─── DATA IN THIS EXERCISE

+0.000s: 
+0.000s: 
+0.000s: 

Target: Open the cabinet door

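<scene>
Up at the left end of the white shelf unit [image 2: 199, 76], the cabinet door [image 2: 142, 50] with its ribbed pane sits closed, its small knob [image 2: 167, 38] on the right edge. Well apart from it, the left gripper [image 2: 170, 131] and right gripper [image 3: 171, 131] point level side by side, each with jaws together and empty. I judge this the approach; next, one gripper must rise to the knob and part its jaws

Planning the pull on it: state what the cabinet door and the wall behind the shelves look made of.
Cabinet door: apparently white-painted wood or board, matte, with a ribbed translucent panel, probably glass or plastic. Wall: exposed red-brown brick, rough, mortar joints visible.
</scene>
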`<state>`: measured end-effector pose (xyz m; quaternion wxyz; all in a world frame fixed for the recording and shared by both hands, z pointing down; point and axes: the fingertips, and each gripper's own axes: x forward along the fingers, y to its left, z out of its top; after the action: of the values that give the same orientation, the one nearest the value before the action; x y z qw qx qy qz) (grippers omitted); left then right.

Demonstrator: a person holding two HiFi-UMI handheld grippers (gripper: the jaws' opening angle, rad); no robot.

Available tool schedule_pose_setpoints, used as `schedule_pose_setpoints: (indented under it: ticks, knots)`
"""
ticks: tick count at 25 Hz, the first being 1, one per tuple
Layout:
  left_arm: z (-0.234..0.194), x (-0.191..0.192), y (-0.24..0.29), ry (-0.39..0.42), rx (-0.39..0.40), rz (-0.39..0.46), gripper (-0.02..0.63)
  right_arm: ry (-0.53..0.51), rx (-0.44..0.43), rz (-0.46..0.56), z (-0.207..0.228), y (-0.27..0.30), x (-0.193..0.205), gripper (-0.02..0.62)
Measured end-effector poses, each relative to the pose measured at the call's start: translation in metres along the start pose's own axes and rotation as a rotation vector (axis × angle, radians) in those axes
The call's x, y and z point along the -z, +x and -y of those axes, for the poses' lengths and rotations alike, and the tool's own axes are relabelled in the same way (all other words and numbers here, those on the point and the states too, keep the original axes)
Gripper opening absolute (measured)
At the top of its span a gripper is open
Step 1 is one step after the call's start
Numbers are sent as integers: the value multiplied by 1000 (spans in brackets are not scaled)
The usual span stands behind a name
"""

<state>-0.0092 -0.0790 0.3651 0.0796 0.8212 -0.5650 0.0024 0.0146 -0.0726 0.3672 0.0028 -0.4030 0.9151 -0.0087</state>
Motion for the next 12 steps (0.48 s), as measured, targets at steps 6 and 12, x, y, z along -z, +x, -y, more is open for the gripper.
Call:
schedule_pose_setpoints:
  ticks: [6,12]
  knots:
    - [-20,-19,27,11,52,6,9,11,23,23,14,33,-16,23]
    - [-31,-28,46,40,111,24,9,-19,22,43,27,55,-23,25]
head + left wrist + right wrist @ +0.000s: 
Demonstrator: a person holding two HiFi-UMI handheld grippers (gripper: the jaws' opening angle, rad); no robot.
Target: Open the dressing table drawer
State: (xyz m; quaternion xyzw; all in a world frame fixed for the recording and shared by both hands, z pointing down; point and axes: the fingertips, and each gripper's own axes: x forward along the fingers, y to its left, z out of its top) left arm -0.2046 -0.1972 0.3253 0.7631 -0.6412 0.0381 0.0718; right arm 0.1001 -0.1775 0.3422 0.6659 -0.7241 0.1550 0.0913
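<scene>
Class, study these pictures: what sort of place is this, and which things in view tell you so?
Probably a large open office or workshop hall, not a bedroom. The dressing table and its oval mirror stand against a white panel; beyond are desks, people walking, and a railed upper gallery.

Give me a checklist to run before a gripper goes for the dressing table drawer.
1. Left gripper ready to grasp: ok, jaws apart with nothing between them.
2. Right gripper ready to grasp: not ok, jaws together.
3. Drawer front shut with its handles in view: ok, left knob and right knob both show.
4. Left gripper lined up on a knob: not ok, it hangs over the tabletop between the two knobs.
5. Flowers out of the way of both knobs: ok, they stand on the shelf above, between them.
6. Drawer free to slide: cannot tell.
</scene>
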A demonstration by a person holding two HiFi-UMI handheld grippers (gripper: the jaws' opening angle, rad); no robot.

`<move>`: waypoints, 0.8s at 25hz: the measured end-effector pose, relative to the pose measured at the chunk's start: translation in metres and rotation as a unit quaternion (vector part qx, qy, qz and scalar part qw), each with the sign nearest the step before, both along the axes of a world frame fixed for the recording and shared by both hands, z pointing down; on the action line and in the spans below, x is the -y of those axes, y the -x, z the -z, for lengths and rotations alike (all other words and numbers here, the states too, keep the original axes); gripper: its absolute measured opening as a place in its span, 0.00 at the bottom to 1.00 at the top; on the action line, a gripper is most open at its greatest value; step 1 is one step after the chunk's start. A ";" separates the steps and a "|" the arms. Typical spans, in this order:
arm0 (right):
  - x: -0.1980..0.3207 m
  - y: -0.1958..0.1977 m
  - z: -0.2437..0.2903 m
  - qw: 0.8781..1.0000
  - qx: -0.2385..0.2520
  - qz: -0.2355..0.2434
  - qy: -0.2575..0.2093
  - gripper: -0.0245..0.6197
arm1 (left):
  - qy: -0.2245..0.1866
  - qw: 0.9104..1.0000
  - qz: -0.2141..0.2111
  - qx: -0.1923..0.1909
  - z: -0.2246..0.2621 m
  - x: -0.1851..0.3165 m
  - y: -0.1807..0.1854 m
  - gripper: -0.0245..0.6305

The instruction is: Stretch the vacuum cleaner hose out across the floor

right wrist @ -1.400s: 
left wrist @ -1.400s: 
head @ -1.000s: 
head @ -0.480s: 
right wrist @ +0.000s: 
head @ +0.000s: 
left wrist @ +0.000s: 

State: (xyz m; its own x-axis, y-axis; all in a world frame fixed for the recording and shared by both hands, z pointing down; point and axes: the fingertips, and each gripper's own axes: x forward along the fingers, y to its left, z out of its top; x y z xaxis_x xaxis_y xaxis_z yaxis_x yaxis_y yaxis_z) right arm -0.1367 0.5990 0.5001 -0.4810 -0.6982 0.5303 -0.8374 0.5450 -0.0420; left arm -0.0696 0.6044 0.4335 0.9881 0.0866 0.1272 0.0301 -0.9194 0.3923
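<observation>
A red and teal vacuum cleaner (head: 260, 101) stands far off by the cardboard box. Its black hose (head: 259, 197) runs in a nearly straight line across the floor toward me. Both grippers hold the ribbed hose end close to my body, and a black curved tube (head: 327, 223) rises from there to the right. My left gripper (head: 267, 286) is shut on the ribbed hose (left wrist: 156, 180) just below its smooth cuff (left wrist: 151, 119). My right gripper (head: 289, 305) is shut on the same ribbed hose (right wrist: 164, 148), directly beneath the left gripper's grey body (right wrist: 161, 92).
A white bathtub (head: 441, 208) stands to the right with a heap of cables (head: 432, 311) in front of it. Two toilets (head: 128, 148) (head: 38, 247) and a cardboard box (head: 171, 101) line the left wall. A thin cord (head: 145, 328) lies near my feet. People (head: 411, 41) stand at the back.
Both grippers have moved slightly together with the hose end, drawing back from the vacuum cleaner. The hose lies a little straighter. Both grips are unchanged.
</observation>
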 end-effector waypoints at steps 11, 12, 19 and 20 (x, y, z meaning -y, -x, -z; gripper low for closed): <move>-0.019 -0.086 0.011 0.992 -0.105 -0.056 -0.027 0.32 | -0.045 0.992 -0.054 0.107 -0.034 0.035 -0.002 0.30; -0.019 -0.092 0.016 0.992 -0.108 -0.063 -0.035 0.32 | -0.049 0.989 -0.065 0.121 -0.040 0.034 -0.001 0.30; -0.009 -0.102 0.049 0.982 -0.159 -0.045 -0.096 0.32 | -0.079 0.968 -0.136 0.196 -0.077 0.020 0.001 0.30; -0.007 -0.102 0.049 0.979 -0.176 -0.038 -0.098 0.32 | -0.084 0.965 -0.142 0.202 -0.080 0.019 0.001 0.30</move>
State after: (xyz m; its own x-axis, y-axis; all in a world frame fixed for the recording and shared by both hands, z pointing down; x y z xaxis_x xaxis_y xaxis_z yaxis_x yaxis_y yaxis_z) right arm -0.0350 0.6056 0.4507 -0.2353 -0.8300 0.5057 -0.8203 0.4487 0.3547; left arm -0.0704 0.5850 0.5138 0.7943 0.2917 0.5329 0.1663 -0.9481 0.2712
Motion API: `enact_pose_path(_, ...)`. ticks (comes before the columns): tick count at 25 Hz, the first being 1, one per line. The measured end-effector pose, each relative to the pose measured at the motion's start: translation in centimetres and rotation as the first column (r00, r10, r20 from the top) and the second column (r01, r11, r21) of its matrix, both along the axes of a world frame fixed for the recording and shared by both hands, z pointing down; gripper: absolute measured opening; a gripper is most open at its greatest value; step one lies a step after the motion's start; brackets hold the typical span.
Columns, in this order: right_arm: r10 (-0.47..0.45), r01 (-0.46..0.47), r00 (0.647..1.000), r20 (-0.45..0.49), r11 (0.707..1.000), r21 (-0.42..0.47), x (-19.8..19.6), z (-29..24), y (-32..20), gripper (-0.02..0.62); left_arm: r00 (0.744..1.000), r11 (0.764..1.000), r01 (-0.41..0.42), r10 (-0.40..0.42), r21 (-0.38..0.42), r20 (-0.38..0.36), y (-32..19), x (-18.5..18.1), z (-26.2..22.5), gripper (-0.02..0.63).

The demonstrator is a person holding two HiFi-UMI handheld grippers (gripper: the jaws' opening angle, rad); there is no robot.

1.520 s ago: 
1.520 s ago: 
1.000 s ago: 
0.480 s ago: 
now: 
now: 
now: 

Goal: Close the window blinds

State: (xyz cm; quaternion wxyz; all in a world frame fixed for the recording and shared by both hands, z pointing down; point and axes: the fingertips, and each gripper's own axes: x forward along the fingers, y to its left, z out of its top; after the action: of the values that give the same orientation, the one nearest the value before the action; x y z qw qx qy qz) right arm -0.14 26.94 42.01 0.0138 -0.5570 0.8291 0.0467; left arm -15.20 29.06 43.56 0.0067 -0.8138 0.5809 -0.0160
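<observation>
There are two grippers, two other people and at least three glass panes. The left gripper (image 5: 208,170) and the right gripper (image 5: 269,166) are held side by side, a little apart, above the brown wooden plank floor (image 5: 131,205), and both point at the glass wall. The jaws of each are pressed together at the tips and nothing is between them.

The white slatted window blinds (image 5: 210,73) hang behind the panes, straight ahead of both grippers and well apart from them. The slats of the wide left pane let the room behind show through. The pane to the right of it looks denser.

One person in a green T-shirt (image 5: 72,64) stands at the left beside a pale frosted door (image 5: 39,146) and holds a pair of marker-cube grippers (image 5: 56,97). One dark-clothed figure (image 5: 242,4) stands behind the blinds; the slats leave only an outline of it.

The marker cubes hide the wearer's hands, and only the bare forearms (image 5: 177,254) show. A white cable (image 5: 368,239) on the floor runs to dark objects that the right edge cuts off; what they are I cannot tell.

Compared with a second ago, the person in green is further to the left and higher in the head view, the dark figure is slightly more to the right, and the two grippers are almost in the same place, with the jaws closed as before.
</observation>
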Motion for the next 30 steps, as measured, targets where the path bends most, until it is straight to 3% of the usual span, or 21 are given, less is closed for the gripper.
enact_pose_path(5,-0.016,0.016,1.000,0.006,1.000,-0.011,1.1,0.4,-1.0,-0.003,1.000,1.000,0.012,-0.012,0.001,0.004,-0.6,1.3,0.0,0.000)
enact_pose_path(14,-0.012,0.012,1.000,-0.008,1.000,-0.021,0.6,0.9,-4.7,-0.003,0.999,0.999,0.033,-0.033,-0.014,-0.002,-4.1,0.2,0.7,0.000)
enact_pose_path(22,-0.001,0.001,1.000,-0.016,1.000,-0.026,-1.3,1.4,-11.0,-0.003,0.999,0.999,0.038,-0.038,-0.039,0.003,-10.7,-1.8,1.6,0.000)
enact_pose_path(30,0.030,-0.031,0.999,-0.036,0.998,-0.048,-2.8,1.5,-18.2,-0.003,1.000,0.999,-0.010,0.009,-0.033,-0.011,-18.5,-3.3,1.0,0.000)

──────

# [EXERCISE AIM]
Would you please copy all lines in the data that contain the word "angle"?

# [ANSWER TO THIS PROBLEM]
Demonstrator: a person holding two HiFi-UMI handheld grippers (gripper: the jaws' opening angle, rad); no robot.
Measured end-effector poses, each relative to the pose measured at the call's start: translation in metres along the start pose's own axes and rotation as a rotation vector (axis × angle, radians) in those axes
Demonstrator: a person holding two HiFi-UMI handheld grippers (gripper: the jaws' opening angle, rad); no robot.
A demonstration by a person holding two HiFi-UMI handheld grippers (gripper: the jaws' opening angle, rad); no robot.
The demonstrator is a person holding two HiFi-UMI handheld grippers (gripper: the jaws' opening angle, rad); there is no robot.

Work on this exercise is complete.